The field of the invention is a smart helmet for rescuers, mainly firefighters. The helmet is intended for head protection, but also for communication in a broad sense, mainly with the command center, and thanks to devices placed in it, make rescuer's and/or firefighter's work safer and more effective.
Rescue helmets, especially firefighters' helmets for protecting the rescuer/firefighter's head against splinters of solid objects and mechanical injuries consisting of a shell in shape similar to a hemisphere, are known and widely used. These helmets have an inner construction formed by a retention system with attached straps and protective padding with easy adjustment on all axes, edge protection, and neck protection. Rescue helmets are also equipped with a number of additional accessories and sockets as required. A common piece of equipment used by the rescuer/firefighter during rescue operations is a radio communication kit for use with helmets and masks. If it is not possible to hide a boom microphone or an ear microphone under a protective suit, a headset with a bone conduction microphone becomes an alternative.
The invention is known from patent description P.302864 with convention priority number DE934310793, which relates to a tactile microphone 1 that is in contact with a solid body whose acoustic vibrations it is intended to receive. The tactile microphone has a base 3 in which an electronic circuit is arranged. Elastic bellows 4 are placed on the underside of the base 3, and a proper microphone is placed on the inner side of the bottom thereof.
The invention is known from Application No. US2015157079 for an internal structure for a helmet that is shaped to be worn on a wearer's head and protects the wearer from external elements. The internal helmet structure includes one or more connecting ports for connecting an electronic device, a control interface for connecting a control unit, a wiring arrangement for connecting one or more connecting ports to the control interface, and a mounting arrangement for attaching an accessory to the internal structure. Further, the internal structure of the helmet having a shape to protect the head of the wearer from external impact is detachably attached to the helmet.
A special element of the rescue helmet is a movable face and eye shield in the front part, the so-called visor.
There is known from patent description P.294473 a protective head, face, and an eye shield with an automatically dimming visor, consisting of a protective mask 1 equipped with a visor 2, having the form of a transmissive liquid crystal panel, which consists of a glass case, provided on its outer surfaces with polarizers of mutually perpendicular directions of polarization planes, and on its inner surfaces uniform optically transparent electrodes are applied. A layer of liquid crystal is placed between the electrodes in such a way that the molecules of liquid crystal adhering to the electrodes, when the panel is not turned on, have an orientation in accordance with the directions of the polarizers. A protective filter and an optical corrective filter are placed on the outer surfaces of the housing. The panel through a detector 3, a control circuit 4 is connected to a power supply circuit 5, equipped, inter alia, with a solar battery.

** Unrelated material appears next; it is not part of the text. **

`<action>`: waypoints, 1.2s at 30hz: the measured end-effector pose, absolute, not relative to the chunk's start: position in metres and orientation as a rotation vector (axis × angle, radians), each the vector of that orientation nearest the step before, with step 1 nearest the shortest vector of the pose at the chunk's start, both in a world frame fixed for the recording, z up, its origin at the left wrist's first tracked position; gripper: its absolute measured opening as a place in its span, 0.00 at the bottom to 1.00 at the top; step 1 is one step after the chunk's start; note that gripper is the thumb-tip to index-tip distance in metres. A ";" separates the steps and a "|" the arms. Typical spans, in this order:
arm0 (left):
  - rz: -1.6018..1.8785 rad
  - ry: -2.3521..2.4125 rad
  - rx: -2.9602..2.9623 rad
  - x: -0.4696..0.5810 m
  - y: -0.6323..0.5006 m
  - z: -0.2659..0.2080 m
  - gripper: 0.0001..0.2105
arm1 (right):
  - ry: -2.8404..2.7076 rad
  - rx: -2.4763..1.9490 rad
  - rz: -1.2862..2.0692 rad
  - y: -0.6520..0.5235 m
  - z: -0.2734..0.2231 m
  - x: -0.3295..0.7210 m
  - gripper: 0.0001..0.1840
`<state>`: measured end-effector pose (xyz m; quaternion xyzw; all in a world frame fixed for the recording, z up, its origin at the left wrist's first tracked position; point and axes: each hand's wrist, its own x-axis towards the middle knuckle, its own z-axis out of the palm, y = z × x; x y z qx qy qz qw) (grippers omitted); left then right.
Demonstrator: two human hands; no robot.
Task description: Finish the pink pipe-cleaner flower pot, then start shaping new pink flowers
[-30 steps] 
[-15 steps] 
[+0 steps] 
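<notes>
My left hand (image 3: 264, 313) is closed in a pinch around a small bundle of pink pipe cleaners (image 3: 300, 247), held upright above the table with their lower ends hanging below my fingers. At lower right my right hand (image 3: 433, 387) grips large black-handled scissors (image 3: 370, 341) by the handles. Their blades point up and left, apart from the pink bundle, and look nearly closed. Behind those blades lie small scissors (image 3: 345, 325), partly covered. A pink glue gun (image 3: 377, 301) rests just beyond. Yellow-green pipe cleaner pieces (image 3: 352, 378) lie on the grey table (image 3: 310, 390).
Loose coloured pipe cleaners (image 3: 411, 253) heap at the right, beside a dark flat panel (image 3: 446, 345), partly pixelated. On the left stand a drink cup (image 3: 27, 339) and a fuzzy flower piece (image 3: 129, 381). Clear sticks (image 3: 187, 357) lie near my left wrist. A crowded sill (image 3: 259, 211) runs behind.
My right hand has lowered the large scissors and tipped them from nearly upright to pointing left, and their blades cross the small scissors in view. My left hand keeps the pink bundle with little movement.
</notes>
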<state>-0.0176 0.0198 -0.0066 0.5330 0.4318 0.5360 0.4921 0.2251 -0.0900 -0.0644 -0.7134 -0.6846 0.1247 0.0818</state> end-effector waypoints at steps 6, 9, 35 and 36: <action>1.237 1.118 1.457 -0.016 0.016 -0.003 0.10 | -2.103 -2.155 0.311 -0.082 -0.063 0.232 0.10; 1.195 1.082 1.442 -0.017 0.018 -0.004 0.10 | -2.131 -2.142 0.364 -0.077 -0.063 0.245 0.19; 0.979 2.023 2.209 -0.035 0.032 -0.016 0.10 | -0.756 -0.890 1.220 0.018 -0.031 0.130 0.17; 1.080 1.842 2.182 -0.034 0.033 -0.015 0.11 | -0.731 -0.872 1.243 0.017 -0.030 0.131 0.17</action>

The visor of a rescue helmet, especially a firefighter helmet, known from utility model description W. 127745, constituting a pivoting element on the helmet shell and serving as a face shield for the user, is characterized by the fact that it is integrally equipped with a micro display 7 and a lens system 7a for receiving an image from a camera 6 integrated into the helmet 1.
A firefighter helmet is known from utility model description W.125198 is characterized by the fact that it is additionally equipped with a thermal imaging camera 6 mounted on the shell 1 of the helmet and a micro display 7 with a lens 7a cooperating wirelessly with the camera, mounted at the end of the boom 8, which has an adjustment 9 for the vertical position of the micro display 7 and an adjustment 10 for the horizontal position of the micro display 7, and furthermore is provided with a stop 11 to ensure a stable angular position and a stable deflection when the camera 6 is not in use. Whereas, the firefighter helmet from utility model W. 125199 is characterized by the fact that it is additionally equipped with a thermal imaging camera 6 mounted on the shell 1 of the helmet and a micro display with a lens 7 cooperating with the camera, mounted integrally on the face shield, that is the visor 2.
As can be seen from the above examples, new technologies are also entering the rescue service, including fire rescue in a special way. A firefighter helmet, which is supposed to perform first of all the function of head protection, is at the same time, through its proximity with organs of perception, more and more often used in various ways to monitor the environment in difficult conditions, to collect information in situation of limited visibility, to analyze collected information, to transmit this information to the command center or to other rescuers and/or firemen. All this is to increase the safety of the rescuer-firefighter and to collect information about the course of rescue action in order to be able to analyze the course of action and to develop even better techniques for conducting rescue operations in the future.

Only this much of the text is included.